» Your objective:
In this data, count the lines in which "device" appears and give only that number.

» Data listing:
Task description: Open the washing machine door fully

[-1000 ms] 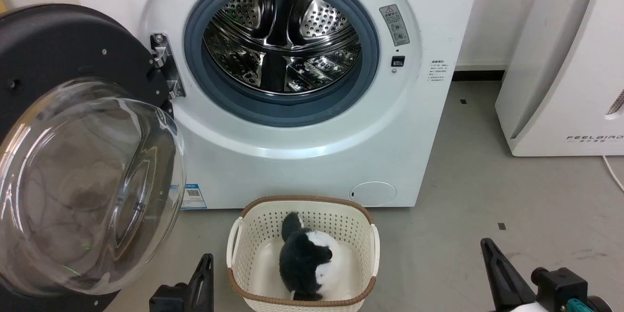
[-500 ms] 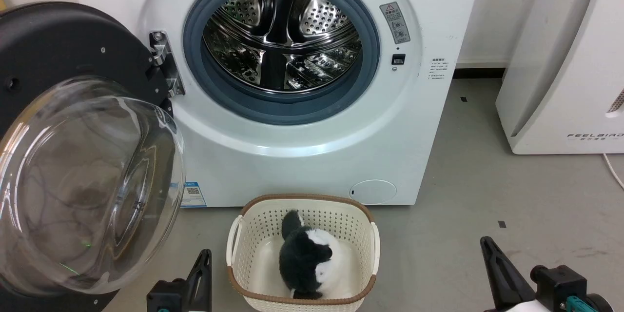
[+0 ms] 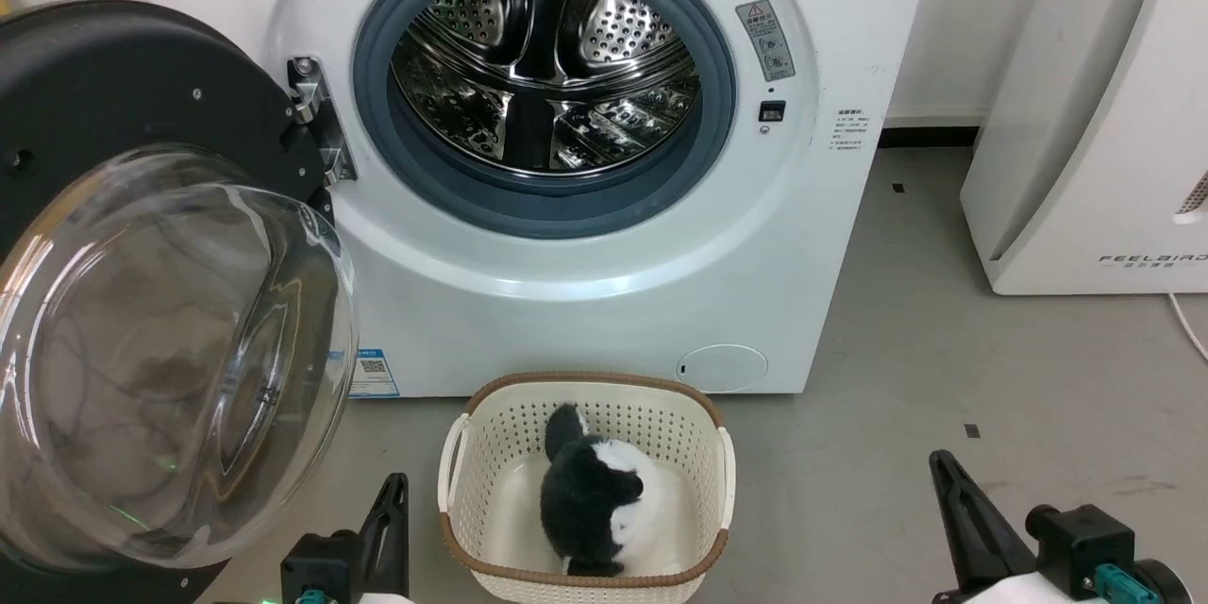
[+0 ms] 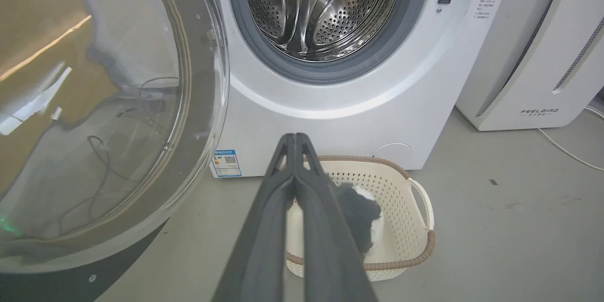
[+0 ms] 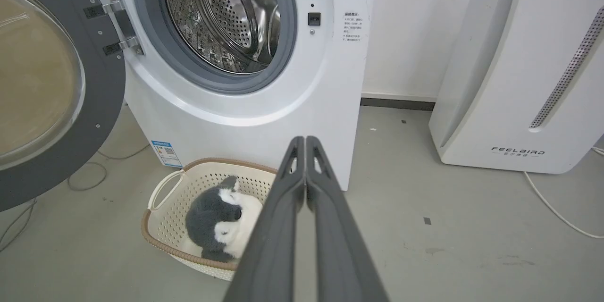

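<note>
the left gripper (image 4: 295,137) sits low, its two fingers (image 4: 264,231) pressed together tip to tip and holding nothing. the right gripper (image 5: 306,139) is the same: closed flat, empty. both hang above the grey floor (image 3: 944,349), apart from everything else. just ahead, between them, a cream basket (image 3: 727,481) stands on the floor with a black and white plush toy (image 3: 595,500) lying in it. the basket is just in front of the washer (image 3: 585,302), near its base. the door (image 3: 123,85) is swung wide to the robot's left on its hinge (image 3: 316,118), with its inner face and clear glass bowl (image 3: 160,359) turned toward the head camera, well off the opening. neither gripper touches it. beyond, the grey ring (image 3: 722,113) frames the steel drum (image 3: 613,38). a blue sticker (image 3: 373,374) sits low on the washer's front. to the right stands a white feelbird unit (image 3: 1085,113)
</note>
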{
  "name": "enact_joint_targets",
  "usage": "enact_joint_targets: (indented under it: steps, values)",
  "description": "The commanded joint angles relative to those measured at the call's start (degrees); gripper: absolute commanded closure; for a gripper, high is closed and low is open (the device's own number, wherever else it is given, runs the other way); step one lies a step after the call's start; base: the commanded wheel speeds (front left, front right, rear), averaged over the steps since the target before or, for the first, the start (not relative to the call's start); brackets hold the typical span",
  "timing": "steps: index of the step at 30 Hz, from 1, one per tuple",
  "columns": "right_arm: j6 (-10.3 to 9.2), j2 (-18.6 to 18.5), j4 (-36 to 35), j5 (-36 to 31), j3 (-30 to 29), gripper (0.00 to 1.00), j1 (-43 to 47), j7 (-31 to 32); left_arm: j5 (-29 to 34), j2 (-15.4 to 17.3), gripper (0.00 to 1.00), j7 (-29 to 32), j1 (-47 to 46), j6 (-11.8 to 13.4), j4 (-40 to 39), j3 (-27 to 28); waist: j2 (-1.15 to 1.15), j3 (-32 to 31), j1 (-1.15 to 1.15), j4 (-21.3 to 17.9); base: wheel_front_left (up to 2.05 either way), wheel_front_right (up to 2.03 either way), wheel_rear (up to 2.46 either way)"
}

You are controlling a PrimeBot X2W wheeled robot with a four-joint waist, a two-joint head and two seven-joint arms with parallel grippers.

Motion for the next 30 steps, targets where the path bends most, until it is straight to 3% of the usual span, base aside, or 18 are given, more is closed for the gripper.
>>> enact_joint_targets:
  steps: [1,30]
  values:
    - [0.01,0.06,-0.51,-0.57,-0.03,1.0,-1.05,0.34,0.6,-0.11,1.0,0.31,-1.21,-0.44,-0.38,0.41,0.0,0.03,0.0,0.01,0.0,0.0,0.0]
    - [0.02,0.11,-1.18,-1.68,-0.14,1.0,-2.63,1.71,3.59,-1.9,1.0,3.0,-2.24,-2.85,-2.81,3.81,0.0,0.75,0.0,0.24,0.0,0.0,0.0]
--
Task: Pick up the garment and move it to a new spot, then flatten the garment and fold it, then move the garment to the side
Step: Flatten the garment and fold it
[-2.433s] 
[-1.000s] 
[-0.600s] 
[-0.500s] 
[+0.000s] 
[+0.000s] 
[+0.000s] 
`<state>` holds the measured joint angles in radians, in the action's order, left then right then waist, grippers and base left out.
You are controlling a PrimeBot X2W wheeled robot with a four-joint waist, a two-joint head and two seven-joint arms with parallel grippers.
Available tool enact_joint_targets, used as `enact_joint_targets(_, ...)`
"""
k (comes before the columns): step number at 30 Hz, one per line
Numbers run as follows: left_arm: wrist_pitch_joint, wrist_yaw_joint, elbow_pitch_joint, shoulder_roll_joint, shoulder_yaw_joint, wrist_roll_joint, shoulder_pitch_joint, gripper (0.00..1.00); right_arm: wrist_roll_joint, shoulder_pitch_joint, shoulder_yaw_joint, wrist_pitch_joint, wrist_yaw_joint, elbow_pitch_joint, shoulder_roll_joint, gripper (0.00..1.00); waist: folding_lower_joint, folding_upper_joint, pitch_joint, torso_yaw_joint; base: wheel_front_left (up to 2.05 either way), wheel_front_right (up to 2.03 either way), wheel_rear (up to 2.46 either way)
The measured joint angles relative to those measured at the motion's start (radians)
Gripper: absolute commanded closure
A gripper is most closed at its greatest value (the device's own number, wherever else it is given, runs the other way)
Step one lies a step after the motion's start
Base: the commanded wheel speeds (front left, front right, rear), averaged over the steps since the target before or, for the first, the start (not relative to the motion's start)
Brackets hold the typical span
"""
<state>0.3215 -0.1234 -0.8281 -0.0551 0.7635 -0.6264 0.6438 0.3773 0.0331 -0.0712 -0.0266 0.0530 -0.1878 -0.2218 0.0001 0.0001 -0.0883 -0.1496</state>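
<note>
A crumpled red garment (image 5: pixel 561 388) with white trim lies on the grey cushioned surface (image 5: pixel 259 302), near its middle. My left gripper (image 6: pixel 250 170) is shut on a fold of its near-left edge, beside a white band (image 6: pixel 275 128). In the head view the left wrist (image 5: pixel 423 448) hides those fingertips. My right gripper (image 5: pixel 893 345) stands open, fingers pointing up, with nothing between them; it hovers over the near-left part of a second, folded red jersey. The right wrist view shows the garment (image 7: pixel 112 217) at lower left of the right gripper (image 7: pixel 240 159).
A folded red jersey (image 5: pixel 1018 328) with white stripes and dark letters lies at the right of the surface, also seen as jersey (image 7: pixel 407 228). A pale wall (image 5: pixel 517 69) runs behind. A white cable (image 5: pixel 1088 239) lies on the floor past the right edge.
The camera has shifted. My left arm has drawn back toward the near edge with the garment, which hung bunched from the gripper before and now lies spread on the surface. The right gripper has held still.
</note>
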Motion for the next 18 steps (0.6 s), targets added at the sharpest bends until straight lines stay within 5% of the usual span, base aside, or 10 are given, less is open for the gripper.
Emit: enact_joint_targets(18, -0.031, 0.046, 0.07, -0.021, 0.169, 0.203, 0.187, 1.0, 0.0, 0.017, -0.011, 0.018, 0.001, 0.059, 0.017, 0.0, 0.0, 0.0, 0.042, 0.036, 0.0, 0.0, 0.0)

» Answer for this exercise:
2